Measure of effect size for a Gamma GLM I was asked to "include estimates of effect size" for my analyses. I used a Gamma GLM with one or two categorical predictors. Is there anything similar to partial $\eta^2$ (in ANOVA) or $R^2$ (in linear regression) that can be used to calculate effect size in the case of Gamma GLM? Are there any references that I can cite?
 A: First, $R^2$ is not a measure of effect size but rather of in-sample model fit.
When people ask about effect size, they commonly want average marginal effects.  In OLS regression, this is simple:
$$
y = \beta_0 + \beta_1x_1 + \beta_2x_2 + \epsilon
$$
$$
\frac{\partial y}{\partial x_1} = \beta_1
$$
Which is to say the the effect of a one-unit change in $x_1$ on $y$ is equal to $\beta_1$.

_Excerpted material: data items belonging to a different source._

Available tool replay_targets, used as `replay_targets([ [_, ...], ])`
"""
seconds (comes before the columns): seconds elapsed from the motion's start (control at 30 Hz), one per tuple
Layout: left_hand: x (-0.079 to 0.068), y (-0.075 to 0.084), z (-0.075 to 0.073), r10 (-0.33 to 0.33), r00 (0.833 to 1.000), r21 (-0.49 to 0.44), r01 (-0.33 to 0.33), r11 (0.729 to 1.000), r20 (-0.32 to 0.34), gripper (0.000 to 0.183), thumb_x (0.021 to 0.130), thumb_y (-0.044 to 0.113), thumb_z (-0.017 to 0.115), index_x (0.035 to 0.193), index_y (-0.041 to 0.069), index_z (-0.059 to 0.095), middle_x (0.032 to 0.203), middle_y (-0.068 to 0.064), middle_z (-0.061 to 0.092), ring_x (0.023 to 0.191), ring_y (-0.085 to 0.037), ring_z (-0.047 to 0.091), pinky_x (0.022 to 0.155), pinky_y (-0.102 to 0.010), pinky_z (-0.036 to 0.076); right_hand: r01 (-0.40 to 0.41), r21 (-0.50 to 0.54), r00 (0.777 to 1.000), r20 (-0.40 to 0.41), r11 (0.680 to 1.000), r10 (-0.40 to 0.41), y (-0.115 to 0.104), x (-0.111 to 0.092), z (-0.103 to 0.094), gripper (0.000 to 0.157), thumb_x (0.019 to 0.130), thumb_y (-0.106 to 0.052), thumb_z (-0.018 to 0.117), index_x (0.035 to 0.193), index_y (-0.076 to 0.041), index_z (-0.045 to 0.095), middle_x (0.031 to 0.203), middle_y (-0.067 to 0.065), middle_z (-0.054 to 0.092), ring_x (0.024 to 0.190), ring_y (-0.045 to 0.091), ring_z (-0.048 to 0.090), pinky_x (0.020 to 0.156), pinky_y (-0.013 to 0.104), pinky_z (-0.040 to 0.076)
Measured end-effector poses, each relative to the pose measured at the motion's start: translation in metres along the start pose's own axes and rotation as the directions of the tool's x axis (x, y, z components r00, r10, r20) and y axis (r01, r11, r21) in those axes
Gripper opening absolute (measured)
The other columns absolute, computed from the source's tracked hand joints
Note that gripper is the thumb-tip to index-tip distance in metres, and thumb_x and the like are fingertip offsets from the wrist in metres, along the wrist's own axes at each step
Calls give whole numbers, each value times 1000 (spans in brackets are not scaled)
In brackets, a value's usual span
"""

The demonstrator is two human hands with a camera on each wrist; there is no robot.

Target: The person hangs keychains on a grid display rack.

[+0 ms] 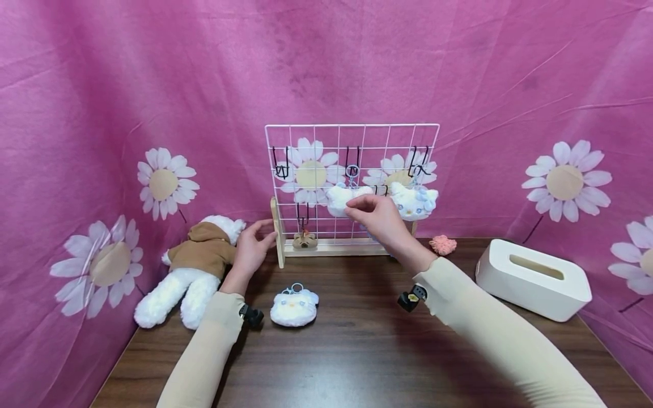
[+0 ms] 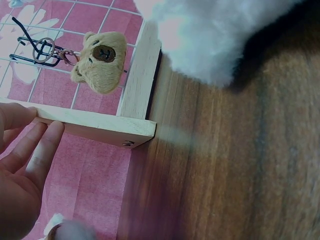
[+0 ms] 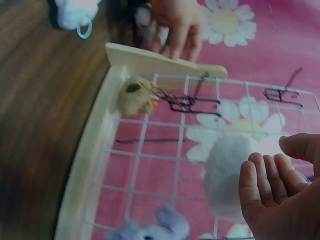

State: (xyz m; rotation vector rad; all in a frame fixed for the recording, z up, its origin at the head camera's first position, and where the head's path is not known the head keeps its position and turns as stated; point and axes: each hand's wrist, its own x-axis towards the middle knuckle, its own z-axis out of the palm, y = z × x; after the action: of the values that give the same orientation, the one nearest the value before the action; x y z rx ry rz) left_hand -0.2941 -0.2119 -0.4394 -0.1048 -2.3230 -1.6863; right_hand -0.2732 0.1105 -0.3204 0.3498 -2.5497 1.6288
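Just right of the middle, my right hand point(image 1: 380, 218) has its fingertips at the lower right of a white plush keychain point(image 1: 336, 201). That keychain hangs by its ring from a middle hook of the white wire grid rack point(image 1: 326, 221). In the right wrist view the thumb stands apart from the bent fingers, with nothing showing between them. My left hand point(image 1: 251, 246) touches the rack's wooden side post point(image 1: 278, 232) with nearly straight fingers. A second white cat-face keychain point(image 1: 410, 203) hangs on the right, and a brown bear keychain point(image 2: 104, 62) hangs low on the left.
A third cat-face keychain point(image 1: 294, 309) lies on the table in front of the rack. A white plush toy point(image 1: 204, 255) in a brown hoodie leans at the left. To the right are a pink fluffy thing point(image 1: 442, 245) and a white tissue box point(image 1: 530, 289).
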Motion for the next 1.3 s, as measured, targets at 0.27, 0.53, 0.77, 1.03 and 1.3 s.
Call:
replay_targets([
  [0.27, 2, 2, 0, -2, 1000, -2, 2, 1000, 1, 41, 109, 3, 71, 150, -4, 66, 138, -32, 73, 117, -46, 78, 88, -21, 73, 67, -92, 993, 107, 994, -57, 13, -11, 36, 21, 103, -18, 83, 119, -5, 84, 116, 12, 84, 95, 15, 69, 77, 20, 57],
  [0.53, 2, 4, 0, 2, 1000, 36, -1, 999, -10, 41, 109, 6, 73, 149, -1, 68, 136, -31, 75, 111, -45, 81, 86, -21, 73, 12, -31, 983, 186, 999, -6, 31, -20, 70, 19, 101, -13, 83, 117, -3, 84, 106, 11, 84, 88, 10, 68, 77, 19, 58],
  [0.77, 2, 3, 0, -1, 1000, 27, 1, 1000, -13, 40, 109, 7, 72, 149, -1, 68, 138, -32, 74, 112, -46, 80, 88, -22, 74, -27, -39, 967, 254, 999, 36, 46, -30, 95, 23, 98, -13, 85, 118, -4, 82, 106, 9, 84, 93, 12, 72, 81, 21, 61],
  [1.03, 1, 2, 1, -6, 1000, 26, 6, 1000, -6, 41, 110, 7, 72, 149, -2, 67, 140, -32, 73, 114, -47, 79, 88, -21, 73, -50, -102, 946, 315, 994, 80, 60, -36, 118, 29, 97, -13, 87, 122, 0, 80, 106, 7, 81, 94, 14, 70, 83, 23, 61],
  [1.3, 1, -1, 1, -4, 1000, 20, 4, 1000, -15, 40, 109, 5, 73, 148, -2, 69, 139, -31, 74, 111, -48, 80, 84, -17, 72, -43, -120, 938, 337, 992, 82, 67, -37, 134, 27, 96, -12, 87, 119, 0, 81, 104, 7, 81, 90, 10, 69, 80, 22, 61],
])
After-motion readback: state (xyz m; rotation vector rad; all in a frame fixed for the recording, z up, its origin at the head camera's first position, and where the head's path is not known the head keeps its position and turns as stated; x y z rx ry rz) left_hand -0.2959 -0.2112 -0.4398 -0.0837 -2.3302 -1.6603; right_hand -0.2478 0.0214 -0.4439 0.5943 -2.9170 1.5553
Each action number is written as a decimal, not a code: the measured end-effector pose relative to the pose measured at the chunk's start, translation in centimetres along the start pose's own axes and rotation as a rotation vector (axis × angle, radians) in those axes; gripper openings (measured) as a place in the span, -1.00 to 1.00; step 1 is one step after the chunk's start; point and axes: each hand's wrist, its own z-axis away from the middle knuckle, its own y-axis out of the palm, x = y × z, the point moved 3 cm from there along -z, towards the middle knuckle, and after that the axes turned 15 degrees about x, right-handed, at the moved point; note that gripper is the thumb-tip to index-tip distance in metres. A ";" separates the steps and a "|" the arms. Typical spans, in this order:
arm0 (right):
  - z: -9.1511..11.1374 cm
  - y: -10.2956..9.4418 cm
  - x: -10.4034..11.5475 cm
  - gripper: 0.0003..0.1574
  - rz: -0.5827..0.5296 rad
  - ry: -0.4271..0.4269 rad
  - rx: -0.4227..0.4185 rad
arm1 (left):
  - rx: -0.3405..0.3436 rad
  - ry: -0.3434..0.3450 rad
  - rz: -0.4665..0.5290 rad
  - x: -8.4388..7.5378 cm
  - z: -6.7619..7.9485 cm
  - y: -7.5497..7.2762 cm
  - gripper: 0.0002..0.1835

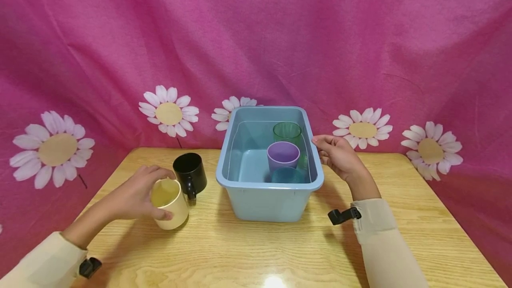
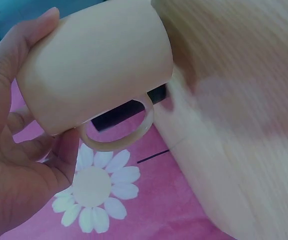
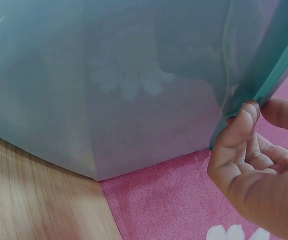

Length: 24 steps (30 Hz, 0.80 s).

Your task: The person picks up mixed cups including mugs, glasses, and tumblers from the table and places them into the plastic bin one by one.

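Observation:
My left hand [image 1: 136, 194] grips a pale yellow mug [image 1: 177, 214] by its rim, thumb on the near side and fingers across the far side. The left wrist view shows the mug's handle [image 2: 118, 146] on the side away from the thumb. Just beyond it, a black mug [image 1: 191, 173] stands on the table with its handle toward me. At the right side of a light blue plastic tub [image 1: 266, 206], my right hand [image 1: 340, 157] pinches the rim [image 3: 271, 67] between thumb and fingers. Inside the tub, along its right, are a purple cup [image 1: 283, 157], a green glass [image 1: 287, 131] and a teal cup [image 1: 287, 176].
The tub stands at the middle of a wooden table [image 1: 248, 252], near its back edge. Behind hangs a pink cloth [image 1: 256, 34] printed with white daisies. The black mug is between the yellow mug and the tub.

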 end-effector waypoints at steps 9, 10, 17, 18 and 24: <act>0.0 0.0 0.3 -0.60 0.013 0.002 -0.002 | 0.042 0.038 -0.021 -0.9 0.0 -1.6 -0.15; 0.0 0.0 0.3 -0.59 0.015 0.003 -0.002 | 0.048 0.043 -0.021 -1.0 0.0 -1.8 -0.15; 0.0 -0.1 0.3 -0.56 0.016 0.012 -0.009 | 0.076 0.058 0.005 -1.8 -0.1 -3.3 -0.16; 0.0 -0.1 0.3 -0.55 0.017 0.015 -0.009 | 0.080 0.059 0.007 -1.8 -0.1 -3.5 -0.16; 0.1 -0.1 0.0 -0.56 0.008 0.024 -0.009 | 0.086 0.080 -0.024 -2.2 -0.4 -4.7 -0.18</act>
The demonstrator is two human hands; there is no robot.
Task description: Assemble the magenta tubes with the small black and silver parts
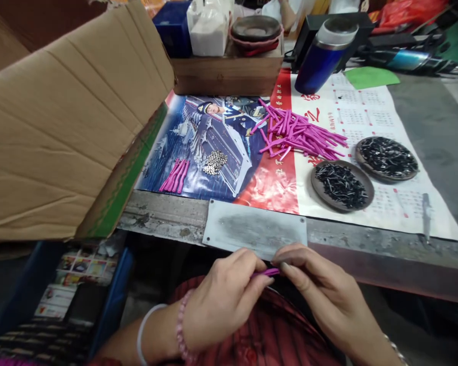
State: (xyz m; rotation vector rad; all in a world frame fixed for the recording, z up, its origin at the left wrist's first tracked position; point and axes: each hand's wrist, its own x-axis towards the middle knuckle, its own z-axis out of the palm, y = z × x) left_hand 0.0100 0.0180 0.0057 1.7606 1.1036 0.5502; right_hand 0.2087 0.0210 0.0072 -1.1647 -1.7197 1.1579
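Observation:
Close to my body, my left hand (232,290) is closed round a slim magenta plastic piece (267,272), its end sticking out between thumb and fingers. My right hand (320,284) pinches at that end, and whatever small part its fingertips may hold is hidden. Just beyond both hands, a grey metal plate (255,229) with screwed corners lies at the bench edge. On the poster sits a loose heap of similar magenta pieces (301,133). A smaller row of them (174,176) lies at left, beside a pile of tiny silvery parts (215,162).
Two round dishes hold small dark metal pins, one dish (316,190) nearer, the other dish (385,178) behind. A large cardboard box (68,127) blocks the left. A blue tumbler (320,58) and a wooden box (229,76) stand behind. A pen-like tool (426,216) lies at right.

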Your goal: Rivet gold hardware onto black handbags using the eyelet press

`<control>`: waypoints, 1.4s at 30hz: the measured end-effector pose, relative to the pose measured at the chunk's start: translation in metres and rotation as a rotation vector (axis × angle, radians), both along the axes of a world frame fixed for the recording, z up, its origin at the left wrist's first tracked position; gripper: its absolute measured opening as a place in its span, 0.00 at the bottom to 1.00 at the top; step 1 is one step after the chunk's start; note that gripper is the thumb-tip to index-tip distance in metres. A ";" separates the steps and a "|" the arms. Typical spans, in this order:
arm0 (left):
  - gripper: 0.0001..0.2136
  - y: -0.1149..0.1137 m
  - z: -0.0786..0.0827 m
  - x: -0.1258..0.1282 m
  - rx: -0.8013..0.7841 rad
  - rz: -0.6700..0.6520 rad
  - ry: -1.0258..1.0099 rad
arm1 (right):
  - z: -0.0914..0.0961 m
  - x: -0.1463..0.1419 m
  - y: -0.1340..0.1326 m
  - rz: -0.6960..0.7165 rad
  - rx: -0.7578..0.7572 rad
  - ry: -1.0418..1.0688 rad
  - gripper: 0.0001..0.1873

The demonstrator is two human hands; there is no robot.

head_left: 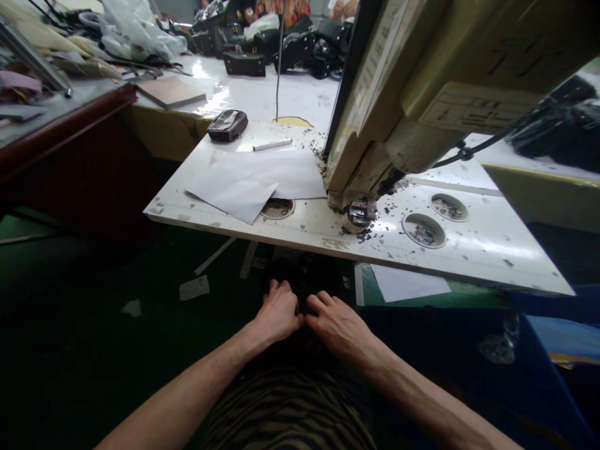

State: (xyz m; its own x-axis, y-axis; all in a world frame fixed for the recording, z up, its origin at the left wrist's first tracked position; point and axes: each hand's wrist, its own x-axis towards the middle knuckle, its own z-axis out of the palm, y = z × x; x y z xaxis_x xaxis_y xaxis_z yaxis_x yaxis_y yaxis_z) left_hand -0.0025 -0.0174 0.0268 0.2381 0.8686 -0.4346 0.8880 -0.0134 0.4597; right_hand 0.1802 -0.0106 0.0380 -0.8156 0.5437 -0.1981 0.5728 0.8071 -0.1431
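Note:
Below the front edge of the white worktable (497, 250), my left hand (280, 312) and my right hand (338, 325) are close together over my lap. Both have curled fingers, the thumbs almost meeting. Something dark lies under and between them, too dim to name, and whatever the fingers grip is hidden. Above and to the right stands a beige machine (398, 125), its arm reaching down to a small metal head (360, 212) at the table's front. Small black scraps are scattered around that head.
White paper sheets (239, 187), a white pen (272, 144) and a dark zipped case (227, 125) lie on the table. Two round recesses (424, 231) hold small metal parts. Black bags (244, 64) are piled behind; parts of other people show there. Scraps lie on the dark floor.

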 end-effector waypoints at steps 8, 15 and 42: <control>0.09 -0.007 0.009 0.006 -0.003 -0.009 0.061 | -0.005 0.002 0.008 0.245 0.073 0.026 0.01; 0.10 -0.017 0.000 -0.003 0.043 -0.063 0.051 | -0.010 -0.005 -0.002 0.326 0.095 0.021 0.03; 0.11 -0.010 -0.015 -0.076 0.193 -0.034 0.169 | -0.004 0.081 -0.052 -0.196 -0.050 0.349 0.14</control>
State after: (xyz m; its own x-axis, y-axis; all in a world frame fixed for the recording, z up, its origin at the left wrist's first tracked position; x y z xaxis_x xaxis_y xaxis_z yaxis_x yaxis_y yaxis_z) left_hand -0.0781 -0.0270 0.0115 0.2068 0.9319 -0.2979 0.9495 -0.1178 0.2907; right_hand 0.2608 -0.0626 0.0345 -0.7206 0.6921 0.0421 0.6251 0.6747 -0.3925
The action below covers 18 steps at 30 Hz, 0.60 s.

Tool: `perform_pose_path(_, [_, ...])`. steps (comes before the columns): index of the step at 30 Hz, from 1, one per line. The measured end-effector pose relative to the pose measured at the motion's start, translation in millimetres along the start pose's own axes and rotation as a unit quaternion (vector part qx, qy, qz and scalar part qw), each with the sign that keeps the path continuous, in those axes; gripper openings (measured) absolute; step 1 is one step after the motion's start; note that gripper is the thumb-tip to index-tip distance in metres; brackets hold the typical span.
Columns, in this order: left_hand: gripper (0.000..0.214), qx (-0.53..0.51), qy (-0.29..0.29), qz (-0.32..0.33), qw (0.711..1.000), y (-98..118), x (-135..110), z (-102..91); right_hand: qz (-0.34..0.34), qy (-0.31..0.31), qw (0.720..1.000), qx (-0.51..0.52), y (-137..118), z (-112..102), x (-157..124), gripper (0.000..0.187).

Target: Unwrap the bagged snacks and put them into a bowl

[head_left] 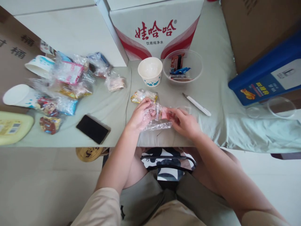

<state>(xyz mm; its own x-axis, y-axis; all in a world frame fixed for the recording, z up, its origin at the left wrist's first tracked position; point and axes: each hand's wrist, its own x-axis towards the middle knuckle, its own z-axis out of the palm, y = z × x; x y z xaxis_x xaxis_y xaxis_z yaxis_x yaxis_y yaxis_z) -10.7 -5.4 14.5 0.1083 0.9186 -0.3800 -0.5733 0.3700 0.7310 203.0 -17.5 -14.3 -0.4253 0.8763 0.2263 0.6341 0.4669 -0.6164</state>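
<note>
Between my hands is a clear plastic bag [156, 125], crinkled and shiny, with something small and reddish in or behind it. My left hand [141, 114] grips the bag's left side, fingers closed on it. On its right side, the bent fingers of my right hand [184, 121] close on the bag near the reddish piece. Just beyond my left fingertips lies a small yellow snack packet [144, 96]. Behind it stands a white paper cup [150, 71] with blue leaf print, beside a clear plastic bowl [182, 66] holding a few wrapped snacks. A white utility knife [197, 104] lies right of my hands.
Several bagged snacks [70, 73] pile up at the left, with two tipped paper cups [18, 95]. A black phone [93, 129] lies near the table's front edge. Cardboard boxes [156, 28] line the back; a blue box [270, 72] leans at the right beside clear lids [281, 107].
</note>
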Motion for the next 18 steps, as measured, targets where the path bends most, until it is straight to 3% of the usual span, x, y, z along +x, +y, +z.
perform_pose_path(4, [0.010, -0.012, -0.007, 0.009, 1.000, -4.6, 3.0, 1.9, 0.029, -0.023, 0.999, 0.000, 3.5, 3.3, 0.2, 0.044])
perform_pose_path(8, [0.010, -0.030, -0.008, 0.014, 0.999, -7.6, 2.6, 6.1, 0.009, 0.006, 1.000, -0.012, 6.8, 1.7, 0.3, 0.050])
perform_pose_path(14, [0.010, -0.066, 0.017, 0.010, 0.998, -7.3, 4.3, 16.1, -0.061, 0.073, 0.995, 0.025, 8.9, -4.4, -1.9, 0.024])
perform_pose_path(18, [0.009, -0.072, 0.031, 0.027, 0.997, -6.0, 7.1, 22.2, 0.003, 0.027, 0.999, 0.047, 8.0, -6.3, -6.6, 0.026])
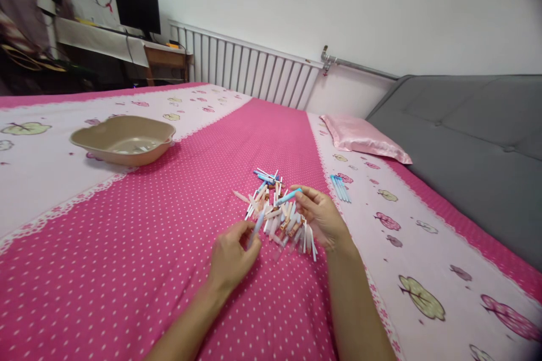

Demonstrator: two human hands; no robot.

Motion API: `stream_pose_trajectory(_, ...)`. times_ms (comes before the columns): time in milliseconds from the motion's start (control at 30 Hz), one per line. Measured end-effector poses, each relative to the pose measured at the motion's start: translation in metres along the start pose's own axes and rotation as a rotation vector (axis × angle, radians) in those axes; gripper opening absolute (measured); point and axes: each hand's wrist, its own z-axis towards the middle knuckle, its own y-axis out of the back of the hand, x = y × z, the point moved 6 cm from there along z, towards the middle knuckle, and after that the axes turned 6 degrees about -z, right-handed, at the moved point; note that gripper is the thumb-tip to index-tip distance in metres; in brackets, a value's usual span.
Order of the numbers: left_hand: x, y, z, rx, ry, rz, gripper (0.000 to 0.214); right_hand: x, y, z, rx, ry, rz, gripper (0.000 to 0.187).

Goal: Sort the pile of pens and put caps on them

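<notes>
Head view, both bare hands over a bed (pixel 169 248) with a pink polka-dot spread, paler printed strips left and right. Left hand (pixel 235 256): gripping a pale, translucent bluish pen (pixel 256 227) between thumb and fingers, pen tilted, at the near left edge of the pile. Right hand (pixel 320 215): gripping a bright blue pen (pixel 288 197) by its right end between thumb and fingertips, pen pointing left over the pile, slightly raised at the right.

Pile (pixel 279 225): mixed pens and thin sticks, loose, on the pink middle strip between and beyond the hands. White, peach, brownish and clear ones mostly near; darker blue ones at the far end. Exact count can't be told, pieces overlap.

Right of the right hand, on the pale strip: a small row of blue pens (pixel 340 188), side by side, well apart from the pile. Left and far: beige basin (pixel 122 141), upright, a few whitish pieces (pixel 146 148) in its bottom, too small to identify.

Far right: pink pillow (pixel 365 138) near a grey headboard (pixel 461 124). Far side: white radiator (pixel 249 62) along the wall. Far left: desk (pixel 101 39) with a black monitor (pixel 136 9).
</notes>
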Motion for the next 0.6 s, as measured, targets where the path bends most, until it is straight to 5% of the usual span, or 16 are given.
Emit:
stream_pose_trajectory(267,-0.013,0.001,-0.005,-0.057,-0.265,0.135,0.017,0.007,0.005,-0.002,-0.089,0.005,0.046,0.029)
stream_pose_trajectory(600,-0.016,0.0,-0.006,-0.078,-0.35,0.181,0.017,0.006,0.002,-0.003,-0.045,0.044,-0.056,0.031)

This is less simple in a nonlinear model like a gamma GLM.
Say you're using a log-link:
$$
E[y] = e^\left(\beta_0 + \beta_1x_1 + \beta_2x_2\right)
$$
By the chain rule:
$$
\frac{\partial y}{\partial x_1} = \beta_1 e^\left(\beta_0 + \beta_1x_1 + \beta_2x_2\right)
$$
This just shows that you need to specify values of $x_1$ and $x_2$ in order to compute a number.
The simplest thing to do is to specify two values each for $x_1$ and $x_2$, generally holding one or the other constant, and take the difference in their predictions to be the measure of effect size. 
For example, say that x1 and x2 are both binary.  The average marginal effect of x1 is computed (in pseudocode because IDK anything about SPSS):
y1 = predict(model, x1 = 0, x2 = mean(x2))
y2 = predict(model, x1 = 1, x2 = mean(x2))
AME =  y2 - y1

Obviously you could choose another value for x2 than the mean, and that choice should depend on your context.  But the more imporant point is that nonlinear models force you to make some choice, which is part of the reason that many researchers prefer linear models, even when their assumptions are violated.